* [Exercise aim]: Find the lines of the data below that include "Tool". Report their number only.

********************

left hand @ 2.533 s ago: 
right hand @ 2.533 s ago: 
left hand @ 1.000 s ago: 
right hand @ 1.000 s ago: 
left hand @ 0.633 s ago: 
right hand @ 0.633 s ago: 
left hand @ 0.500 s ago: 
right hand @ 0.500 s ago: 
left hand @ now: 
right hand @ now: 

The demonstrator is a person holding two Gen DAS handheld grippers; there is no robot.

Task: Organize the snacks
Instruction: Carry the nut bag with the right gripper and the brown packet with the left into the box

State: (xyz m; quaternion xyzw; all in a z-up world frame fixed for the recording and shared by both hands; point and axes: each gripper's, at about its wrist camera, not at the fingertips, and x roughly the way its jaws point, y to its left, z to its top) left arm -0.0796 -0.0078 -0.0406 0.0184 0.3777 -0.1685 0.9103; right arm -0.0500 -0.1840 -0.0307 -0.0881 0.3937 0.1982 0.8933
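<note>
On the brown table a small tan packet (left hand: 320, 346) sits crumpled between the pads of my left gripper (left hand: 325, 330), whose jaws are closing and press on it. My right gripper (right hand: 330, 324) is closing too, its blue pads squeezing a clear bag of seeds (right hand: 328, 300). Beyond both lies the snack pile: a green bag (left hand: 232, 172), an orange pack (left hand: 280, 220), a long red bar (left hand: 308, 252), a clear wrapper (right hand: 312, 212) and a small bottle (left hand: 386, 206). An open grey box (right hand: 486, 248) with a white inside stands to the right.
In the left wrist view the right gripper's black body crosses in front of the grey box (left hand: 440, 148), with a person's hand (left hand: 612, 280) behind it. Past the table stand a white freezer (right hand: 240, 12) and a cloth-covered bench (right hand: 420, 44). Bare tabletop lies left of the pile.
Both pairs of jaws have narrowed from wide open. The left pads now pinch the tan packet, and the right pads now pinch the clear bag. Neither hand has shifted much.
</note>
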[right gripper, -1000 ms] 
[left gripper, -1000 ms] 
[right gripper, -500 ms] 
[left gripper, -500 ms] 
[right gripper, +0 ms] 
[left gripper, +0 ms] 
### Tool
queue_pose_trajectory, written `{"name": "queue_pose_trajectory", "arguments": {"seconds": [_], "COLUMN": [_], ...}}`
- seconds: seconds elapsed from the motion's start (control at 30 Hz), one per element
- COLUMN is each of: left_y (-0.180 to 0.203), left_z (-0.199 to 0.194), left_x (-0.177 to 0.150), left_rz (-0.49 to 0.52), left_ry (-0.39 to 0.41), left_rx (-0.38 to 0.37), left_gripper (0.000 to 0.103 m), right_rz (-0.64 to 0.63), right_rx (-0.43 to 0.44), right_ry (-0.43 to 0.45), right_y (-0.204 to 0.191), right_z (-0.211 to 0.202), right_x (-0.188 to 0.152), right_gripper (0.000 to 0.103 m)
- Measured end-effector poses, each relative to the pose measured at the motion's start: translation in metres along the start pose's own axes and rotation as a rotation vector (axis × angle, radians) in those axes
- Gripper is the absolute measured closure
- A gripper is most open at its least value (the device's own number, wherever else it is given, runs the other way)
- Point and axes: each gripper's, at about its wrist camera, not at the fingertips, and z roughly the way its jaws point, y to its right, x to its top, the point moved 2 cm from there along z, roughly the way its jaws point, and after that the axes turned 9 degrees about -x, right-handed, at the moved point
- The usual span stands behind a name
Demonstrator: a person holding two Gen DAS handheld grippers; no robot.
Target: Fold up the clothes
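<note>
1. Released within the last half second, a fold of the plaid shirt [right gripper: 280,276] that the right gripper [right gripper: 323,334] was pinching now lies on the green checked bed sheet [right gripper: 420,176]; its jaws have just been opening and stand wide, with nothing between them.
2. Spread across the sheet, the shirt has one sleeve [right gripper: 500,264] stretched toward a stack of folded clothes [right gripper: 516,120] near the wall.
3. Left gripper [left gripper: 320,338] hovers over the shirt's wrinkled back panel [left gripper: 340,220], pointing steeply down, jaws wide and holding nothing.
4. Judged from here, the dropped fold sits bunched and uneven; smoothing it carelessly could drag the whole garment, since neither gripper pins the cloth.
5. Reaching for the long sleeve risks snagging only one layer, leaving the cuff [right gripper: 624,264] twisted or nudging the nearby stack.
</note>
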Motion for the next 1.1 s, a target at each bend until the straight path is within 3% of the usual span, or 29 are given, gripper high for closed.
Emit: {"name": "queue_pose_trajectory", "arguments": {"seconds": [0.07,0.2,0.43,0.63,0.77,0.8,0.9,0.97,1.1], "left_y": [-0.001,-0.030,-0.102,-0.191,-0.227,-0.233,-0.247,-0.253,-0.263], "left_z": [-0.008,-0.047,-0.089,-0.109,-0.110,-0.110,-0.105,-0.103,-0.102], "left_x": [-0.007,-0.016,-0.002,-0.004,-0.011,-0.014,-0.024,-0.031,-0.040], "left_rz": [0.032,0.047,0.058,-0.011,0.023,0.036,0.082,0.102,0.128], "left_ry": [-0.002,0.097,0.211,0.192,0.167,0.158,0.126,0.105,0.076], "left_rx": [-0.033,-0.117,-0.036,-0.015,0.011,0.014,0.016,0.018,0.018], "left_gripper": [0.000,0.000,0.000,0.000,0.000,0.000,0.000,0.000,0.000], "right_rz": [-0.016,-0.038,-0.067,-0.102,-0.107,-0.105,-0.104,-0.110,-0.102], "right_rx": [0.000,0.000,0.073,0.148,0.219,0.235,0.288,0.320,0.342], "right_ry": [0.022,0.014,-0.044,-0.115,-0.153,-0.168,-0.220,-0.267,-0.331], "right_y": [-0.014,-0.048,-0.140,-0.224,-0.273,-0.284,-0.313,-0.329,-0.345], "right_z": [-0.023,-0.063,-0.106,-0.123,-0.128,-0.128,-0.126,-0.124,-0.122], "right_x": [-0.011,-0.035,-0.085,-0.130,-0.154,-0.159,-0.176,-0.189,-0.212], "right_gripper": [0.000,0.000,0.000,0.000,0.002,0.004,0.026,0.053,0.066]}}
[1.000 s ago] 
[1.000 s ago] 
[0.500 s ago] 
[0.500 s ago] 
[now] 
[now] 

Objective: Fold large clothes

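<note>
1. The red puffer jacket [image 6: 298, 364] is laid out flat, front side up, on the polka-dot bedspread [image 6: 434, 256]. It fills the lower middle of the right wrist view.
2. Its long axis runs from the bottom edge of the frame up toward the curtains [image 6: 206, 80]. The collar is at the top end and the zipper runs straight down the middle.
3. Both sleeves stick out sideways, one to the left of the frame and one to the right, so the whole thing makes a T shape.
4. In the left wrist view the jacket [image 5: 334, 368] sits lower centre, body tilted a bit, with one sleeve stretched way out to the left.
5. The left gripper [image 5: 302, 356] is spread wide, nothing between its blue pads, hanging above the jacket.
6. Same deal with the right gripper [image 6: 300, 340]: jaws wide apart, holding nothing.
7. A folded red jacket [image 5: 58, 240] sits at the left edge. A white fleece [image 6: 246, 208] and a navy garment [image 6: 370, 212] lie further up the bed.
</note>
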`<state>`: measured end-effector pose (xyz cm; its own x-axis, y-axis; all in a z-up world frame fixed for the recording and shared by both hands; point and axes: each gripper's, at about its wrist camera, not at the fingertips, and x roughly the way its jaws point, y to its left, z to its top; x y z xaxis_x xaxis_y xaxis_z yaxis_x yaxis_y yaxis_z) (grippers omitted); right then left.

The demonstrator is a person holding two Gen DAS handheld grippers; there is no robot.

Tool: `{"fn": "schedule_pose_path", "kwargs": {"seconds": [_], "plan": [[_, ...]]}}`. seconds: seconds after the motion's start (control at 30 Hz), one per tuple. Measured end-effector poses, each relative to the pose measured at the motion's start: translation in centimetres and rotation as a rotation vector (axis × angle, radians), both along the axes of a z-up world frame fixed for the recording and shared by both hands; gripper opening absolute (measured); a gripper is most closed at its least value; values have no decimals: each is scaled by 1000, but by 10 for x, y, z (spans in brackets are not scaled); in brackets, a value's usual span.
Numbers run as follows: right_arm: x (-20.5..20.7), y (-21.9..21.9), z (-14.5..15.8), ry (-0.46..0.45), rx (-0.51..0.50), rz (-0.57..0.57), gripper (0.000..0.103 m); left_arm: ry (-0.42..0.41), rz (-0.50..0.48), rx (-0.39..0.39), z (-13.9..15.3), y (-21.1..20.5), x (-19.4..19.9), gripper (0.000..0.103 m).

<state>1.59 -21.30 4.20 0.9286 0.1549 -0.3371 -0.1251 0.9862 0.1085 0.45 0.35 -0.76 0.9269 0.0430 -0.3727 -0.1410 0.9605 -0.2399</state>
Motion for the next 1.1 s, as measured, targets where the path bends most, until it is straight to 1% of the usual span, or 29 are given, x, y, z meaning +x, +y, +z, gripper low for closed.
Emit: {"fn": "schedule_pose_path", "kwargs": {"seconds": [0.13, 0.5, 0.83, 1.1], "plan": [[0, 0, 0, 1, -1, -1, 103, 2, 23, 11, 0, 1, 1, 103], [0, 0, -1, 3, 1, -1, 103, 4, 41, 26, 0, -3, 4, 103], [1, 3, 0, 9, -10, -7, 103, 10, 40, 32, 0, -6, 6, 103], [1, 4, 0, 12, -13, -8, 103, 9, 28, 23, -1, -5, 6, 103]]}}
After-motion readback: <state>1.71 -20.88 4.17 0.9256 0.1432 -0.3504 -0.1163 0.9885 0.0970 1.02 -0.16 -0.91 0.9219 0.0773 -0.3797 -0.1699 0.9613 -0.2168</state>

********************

* [Finished task]: 2